Et dans l’adoux, la vie reprend…

L’extraction abusive de matériaux dans bon nombre de cours d’eau Haut-Alpins a entrainé par érosion régressive un enfoncement marqué sur tout le linéaire des rivières (2 à 3m par endroit). Aujourd’hui, elles ne parviennent plus à déborder et inonder les terrains avoisinants (ripisylve, zones humides…) ce qui leurs permettait, auparavant, de s’étaler et donc de réduire naturellement leur capacité érosive. Cela se traduit par une érosion de plus en plus importante, des sapements marqués de berges et de toutes infrastructures lors des crues ( ponts, constructions en terrains inondables, etc).

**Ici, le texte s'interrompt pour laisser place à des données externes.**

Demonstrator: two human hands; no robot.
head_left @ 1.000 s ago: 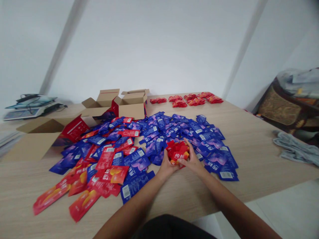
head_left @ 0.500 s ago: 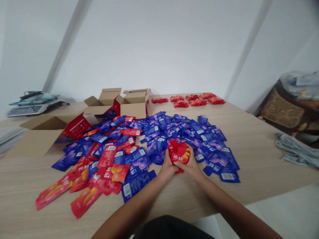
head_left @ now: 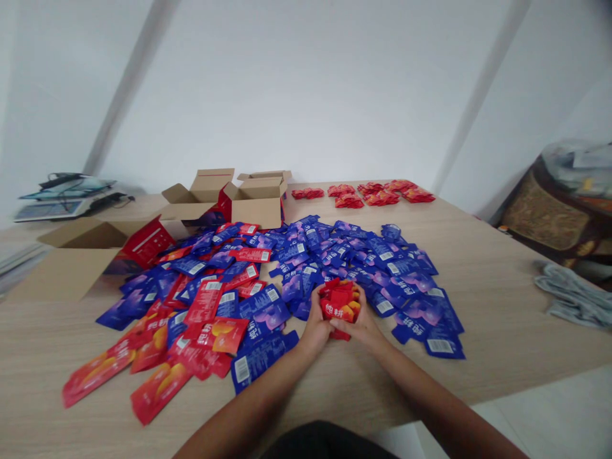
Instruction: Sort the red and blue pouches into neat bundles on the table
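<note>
Between my two hands is a small stack of red packets (head_left: 340, 310) with orange fruit printed on them, held above the near part of the table. My left hand (head_left: 317, 324) wraps the stack's left side. On its right side, my right hand (head_left: 362, 325) is closed with the thumb across the front. Just beyond and to the right spreads a heap of blue packets (head_left: 411, 290) with white barcode labels. Left of my hands, more red packets (head_left: 205, 303) lie mixed with blue ones.
Open cardboard boxes (head_left: 255, 207) stand at the back and left of the wooden table (head_left: 488, 274). Small bundles of red packets (head_left: 381, 196) lie along the far edge. A scale (head_left: 62, 207) is at the far left, grey gloves (head_left: 574, 293) at the right edge.
The stack of red packets has tilted and sits slightly lower between my hands, with its upper edges now showing. Both hands still grip it; the view has shifted slightly.
</note>
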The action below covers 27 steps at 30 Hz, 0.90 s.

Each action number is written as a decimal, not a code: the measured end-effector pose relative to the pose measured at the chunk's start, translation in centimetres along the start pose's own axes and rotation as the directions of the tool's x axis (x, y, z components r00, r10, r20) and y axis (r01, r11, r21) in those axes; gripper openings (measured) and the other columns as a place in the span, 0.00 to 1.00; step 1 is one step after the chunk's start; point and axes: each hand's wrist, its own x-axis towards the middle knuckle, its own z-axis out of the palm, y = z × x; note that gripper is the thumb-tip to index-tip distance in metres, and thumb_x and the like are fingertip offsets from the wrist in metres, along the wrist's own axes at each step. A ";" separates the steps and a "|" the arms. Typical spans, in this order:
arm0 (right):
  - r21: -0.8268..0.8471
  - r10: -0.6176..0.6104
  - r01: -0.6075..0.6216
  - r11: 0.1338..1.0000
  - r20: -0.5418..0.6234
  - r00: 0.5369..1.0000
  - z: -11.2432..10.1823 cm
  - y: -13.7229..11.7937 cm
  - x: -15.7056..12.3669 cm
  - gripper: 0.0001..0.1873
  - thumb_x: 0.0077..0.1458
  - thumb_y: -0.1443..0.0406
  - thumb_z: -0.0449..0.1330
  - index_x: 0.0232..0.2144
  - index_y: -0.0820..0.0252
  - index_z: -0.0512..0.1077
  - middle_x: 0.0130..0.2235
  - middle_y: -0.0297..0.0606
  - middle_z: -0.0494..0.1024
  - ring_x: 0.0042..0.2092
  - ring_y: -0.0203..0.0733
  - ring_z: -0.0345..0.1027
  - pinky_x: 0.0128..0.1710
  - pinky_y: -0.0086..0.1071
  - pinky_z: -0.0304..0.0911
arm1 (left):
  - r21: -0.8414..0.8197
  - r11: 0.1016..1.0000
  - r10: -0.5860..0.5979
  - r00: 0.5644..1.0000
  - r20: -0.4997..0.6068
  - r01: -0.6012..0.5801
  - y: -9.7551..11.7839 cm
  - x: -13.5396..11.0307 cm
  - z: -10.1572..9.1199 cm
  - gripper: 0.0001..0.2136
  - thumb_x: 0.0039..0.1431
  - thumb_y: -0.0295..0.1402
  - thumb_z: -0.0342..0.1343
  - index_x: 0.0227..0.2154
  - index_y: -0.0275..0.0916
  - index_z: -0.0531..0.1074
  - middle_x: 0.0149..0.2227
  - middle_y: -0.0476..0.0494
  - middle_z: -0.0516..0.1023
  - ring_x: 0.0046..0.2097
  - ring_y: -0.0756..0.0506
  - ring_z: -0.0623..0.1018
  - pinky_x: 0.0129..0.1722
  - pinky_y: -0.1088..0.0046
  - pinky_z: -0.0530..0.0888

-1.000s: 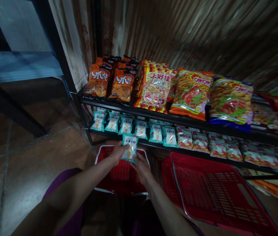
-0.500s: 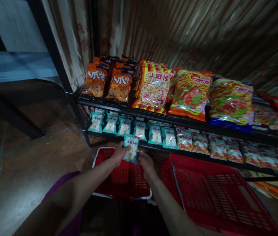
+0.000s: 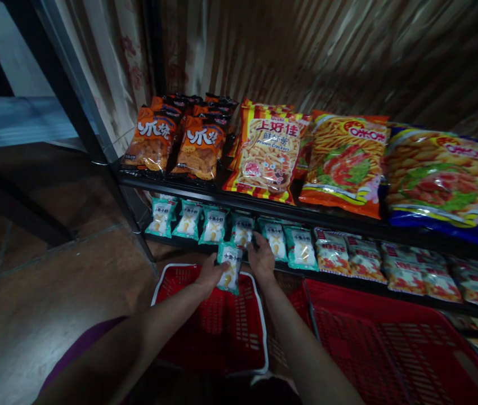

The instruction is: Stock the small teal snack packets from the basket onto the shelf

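A small green-and-white snack bag (image 3: pixel 231 269) is pinched in my left hand (image 3: pixel 211 275), its thumb across the front, above the near red basket. My right hand (image 3: pixel 263 260) is at the lower shelf with its fingers curled at the right edge of another green-and-white snack bag (image 3: pixel 242 228); its thumb overlaps that bag's lower corner. Matching bags stand in a row on either side, such as the green-and-white bag (image 3: pixel 214 225) to the left and the green-and-white bag (image 3: pixel 301 247) to the right.
Below my hands sits a red basket (image 3: pixel 259 304) with a white rim; a larger red basket (image 3: pixel 348 337) lies to its right. Orange chip bags (image 3: pixel 199 146), prawn crackers (image 3: pixel 268 152) and larger noodle-snack bags (image 3: pixel 344 160) fill the black upper shelf (image 3: pixel 217 197). Red-and-white bags (image 3: pixel 331 251) continue the lower row.
My right hand has moved up from beside the held bag to the bag on the lower shelf. My left hand still holds its bag, slightly lower. The view has shifted closer to the shelf.
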 end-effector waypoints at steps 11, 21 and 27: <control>-0.463 -0.136 0.141 0.875 0.044 0.990 1.8 -1.0 0.6 0.28 0.53 0.59 0.55 0.55 0.63 0.62 0.51 0.49 0.69 0.53 0.52 0.62 0.53 0.41 0.54 | 0.013 0.997 -0.074 0.997 0.000 0.074 0.1 -0.3 0.2 0.12 0.48 0.28 0.59 0.38 0.35 0.73 0.36 0.42 0.80 0.36 0.45 0.78 0.36 0.71 0.74; -0.543 -0.036 0.070 0.837 0.073 0.997 2.4 -0.6 0.9 0.33 0.53 0.56 0.57 0.58 0.62 0.55 0.52 0.53 0.68 0.52 0.55 0.65 0.48 0.41 0.58 | 0.020 0.988 -0.154 0.988 -0.014 0.154 0.5 -0.8 -0.2 0.12 0.47 0.26 0.59 0.38 0.34 0.72 0.33 0.41 0.80 0.31 0.46 0.78 0.33 0.71 0.74; -0.519 -0.033 0.060 0.853 0.061 0.998 2.8 -0.1 1.1 0.34 0.54 0.57 0.56 0.59 0.61 0.53 0.50 0.53 0.70 0.50 0.54 0.67 0.46 0.40 0.60 | 0.040 0.981 -0.190 0.981 -0.042 0.191 0.6 -0.6 -0.7 0.12 0.48 0.23 0.56 0.39 0.33 0.71 0.31 0.43 0.79 0.28 0.47 0.77 0.31 0.72 0.73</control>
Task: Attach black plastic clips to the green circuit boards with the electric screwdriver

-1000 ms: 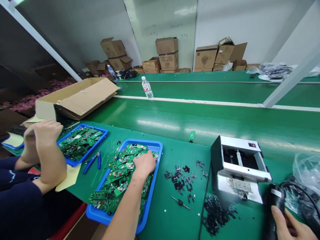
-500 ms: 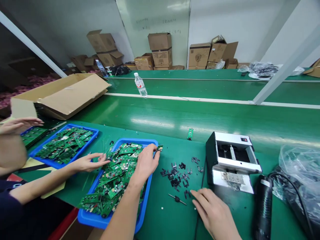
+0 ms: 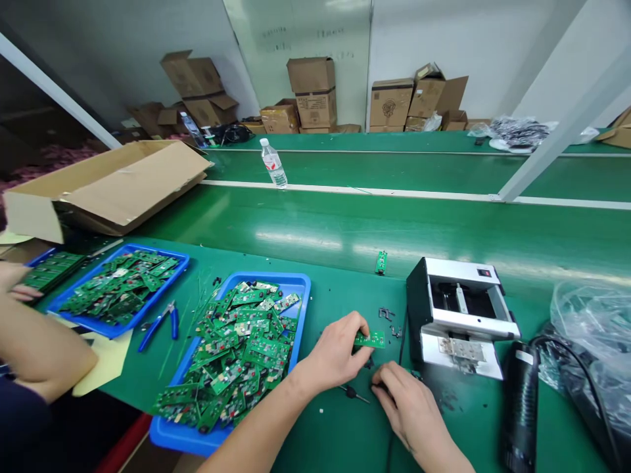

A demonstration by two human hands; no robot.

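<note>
My left hand (image 3: 338, 351) grips a small green circuit board (image 3: 369, 339) by its end, above the green bench. My right hand (image 3: 401, 404) rests just beside it, fingertips down among small black plastic parts (image 3: 387, 314), some hidden beneath my hands. I cannot tell whether those fingers pinch anything. A small black-handled screwdriver (image 3: 352, 393) lies just left of my right fingertips. Behind my hands, a blue tray (image 3: 185, 439) is heaped with green circuit boards.
A black-and-silver benchtop machine (image 3: 458, 315) stands right of my hands, with a black handheld tool (image 3: 520, 407) and clear plastic bag (image 3: 591, 328) beyond. At left are blue-handled cutters (image 3: 160, 325), another board tray (image 3: 118, 332), and a co-worker's arm (image 3: 39, 348).
My left hand has left the tray and moved right with a green board. My right hand has shifted left, closer to the black parts. The co-worker's hands have moved further left.
</note>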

Tout aussi grave, les petits cours d’eau annexes, souvent des adoux, qui servaient de zones de reproduction, de nurserie, de refuges, véritables réservoirs biologiques à la sauvegarde de nombreuses espèces, se retrouvent comme perchés de plusieurs mètres au dessus du lit vif des rivières.Inaccessibles. Déconnectés. Il s’en suit souvent leurs assèchements, leurs comblements et à terme leurs disparitions.

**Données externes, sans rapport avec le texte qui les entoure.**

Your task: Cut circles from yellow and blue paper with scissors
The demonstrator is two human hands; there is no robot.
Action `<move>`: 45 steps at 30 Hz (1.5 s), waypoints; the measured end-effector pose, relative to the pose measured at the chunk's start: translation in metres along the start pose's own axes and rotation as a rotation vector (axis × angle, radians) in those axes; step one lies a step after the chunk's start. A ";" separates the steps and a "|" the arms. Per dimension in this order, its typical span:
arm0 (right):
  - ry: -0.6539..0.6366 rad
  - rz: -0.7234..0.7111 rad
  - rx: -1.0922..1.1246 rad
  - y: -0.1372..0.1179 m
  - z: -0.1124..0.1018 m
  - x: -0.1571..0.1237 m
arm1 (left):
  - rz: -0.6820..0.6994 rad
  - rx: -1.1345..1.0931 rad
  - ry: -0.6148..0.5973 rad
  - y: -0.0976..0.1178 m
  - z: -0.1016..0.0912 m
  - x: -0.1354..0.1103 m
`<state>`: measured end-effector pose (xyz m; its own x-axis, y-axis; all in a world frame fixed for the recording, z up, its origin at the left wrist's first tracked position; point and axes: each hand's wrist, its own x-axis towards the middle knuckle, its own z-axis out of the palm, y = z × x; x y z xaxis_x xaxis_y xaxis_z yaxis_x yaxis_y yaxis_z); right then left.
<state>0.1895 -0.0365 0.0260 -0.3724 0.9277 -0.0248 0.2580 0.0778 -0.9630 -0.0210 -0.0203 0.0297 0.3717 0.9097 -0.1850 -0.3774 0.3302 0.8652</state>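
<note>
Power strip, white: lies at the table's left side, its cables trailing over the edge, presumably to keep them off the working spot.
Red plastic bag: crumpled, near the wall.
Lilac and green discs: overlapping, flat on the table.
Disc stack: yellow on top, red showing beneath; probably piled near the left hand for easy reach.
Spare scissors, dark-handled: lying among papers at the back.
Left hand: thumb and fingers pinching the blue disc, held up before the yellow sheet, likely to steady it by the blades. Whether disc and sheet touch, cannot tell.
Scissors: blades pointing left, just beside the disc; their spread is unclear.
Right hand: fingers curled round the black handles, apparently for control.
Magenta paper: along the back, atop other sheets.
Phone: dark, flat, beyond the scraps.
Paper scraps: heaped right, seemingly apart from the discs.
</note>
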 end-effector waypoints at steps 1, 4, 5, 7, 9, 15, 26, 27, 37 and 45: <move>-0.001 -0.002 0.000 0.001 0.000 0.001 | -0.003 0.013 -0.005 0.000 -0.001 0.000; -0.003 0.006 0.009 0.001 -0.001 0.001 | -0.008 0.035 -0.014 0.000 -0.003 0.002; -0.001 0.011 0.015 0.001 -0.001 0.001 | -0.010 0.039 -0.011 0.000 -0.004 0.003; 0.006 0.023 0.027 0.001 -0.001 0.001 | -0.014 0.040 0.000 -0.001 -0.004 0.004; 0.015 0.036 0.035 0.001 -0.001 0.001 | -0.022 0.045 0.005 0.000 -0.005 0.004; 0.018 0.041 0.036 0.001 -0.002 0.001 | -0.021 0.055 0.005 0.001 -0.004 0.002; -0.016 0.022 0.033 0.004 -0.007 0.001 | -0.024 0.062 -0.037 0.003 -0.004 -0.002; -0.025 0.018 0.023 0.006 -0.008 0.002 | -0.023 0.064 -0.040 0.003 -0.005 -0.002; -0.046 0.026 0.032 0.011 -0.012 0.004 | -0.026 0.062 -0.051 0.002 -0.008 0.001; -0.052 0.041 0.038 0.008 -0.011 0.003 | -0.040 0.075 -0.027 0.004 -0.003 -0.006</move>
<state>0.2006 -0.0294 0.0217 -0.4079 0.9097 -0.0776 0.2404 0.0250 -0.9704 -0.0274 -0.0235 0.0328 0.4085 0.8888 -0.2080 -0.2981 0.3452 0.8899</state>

Ce n’est qu’au cours de ces dernières décennies qu’on été découvert la richesse biologique et le rôle de ces espaces. On a aussi pris conscience de la menace qui pèse sur eux.

Sous l’impulsion de la Fédération, d’importants travaux de réhabilitation et de « reconnexion » ont été réalisés afin de redonner leur fonctionnalité à ces « refuges » et zones de frayères : adoux de St Thomas (commune de St Crépin), adoux des Mensals (commune de Fraissinières), adoux des Glacière (commune de Aspres sur Buëch), adoux du Gourret (commune d’Aiguilles), adoux des Foulons (commune de St Jean St Nicolas)…

De nombreuses personnes, élus, communes, associations de pêche et entreprises se sont investis. Nous les remercions chaleureusement. Le rêve de revoir vivre la rivière est atteint en de nombreux endroits. Ce travail est bien entendu poursuivi.